((

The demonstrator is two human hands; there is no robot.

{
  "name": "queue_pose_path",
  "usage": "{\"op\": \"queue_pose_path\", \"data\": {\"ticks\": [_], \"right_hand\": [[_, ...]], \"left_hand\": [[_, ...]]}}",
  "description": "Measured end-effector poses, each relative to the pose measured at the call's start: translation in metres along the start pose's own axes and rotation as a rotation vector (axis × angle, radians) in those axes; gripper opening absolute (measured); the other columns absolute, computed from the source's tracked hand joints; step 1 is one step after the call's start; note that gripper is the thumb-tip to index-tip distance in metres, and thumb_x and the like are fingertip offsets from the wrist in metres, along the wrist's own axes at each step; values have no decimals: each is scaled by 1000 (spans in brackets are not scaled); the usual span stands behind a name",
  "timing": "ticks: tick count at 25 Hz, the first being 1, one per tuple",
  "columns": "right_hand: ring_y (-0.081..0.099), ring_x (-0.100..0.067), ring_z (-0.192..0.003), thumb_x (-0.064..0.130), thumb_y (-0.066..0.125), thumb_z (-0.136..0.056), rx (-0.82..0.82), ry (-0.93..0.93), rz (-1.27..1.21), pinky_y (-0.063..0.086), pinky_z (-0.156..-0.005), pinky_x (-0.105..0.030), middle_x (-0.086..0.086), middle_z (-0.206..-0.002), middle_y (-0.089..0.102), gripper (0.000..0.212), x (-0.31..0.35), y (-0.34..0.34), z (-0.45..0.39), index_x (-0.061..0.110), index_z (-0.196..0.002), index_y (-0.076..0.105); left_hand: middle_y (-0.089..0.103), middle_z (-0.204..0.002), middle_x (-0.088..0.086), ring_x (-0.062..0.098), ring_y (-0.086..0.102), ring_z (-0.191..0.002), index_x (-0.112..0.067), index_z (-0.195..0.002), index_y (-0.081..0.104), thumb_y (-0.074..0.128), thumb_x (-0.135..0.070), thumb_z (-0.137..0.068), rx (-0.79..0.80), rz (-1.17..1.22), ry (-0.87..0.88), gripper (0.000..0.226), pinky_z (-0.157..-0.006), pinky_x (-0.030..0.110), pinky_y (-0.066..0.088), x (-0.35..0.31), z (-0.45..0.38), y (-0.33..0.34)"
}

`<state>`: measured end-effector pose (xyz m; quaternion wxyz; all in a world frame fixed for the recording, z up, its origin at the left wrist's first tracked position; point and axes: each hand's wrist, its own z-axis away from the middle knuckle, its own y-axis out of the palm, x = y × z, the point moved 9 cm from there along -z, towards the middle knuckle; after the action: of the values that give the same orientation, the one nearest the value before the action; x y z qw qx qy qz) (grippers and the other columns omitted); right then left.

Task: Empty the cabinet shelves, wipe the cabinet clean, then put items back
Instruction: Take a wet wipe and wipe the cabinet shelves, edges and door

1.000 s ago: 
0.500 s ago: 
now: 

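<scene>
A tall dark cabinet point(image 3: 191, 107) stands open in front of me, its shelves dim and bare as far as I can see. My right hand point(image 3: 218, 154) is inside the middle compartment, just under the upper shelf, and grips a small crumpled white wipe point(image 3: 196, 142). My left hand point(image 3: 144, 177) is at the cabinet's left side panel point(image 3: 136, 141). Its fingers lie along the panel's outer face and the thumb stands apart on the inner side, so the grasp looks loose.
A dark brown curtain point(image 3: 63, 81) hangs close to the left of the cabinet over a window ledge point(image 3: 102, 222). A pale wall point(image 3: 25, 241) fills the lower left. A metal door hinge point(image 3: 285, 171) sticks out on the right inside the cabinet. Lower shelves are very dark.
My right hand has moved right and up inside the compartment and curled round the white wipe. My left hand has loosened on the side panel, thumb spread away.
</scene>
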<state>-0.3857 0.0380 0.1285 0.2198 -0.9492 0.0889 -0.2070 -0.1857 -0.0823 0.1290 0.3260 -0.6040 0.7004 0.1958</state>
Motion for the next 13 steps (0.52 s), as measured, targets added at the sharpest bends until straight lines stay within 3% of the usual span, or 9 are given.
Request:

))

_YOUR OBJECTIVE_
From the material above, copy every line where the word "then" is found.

_TASK RESPONSE_
`<state>`: measured end-effector pose (xyz m; quaternion wxyz; all in a world frame fixed for the recording, z up, its origin at the left wrist's first tracked position; point and axes: each hand's wrist, its own z-axis away from the middle knuckle, its own y-axis out of the palm, x = y × z, the point moved 9 cm from there along -z, towards the middle knuckle; after the action: of the values that give the same orientation, the one nearest the value before the action; x y z qw qx qy qz) (grippers and the other columns omitted); right then left.
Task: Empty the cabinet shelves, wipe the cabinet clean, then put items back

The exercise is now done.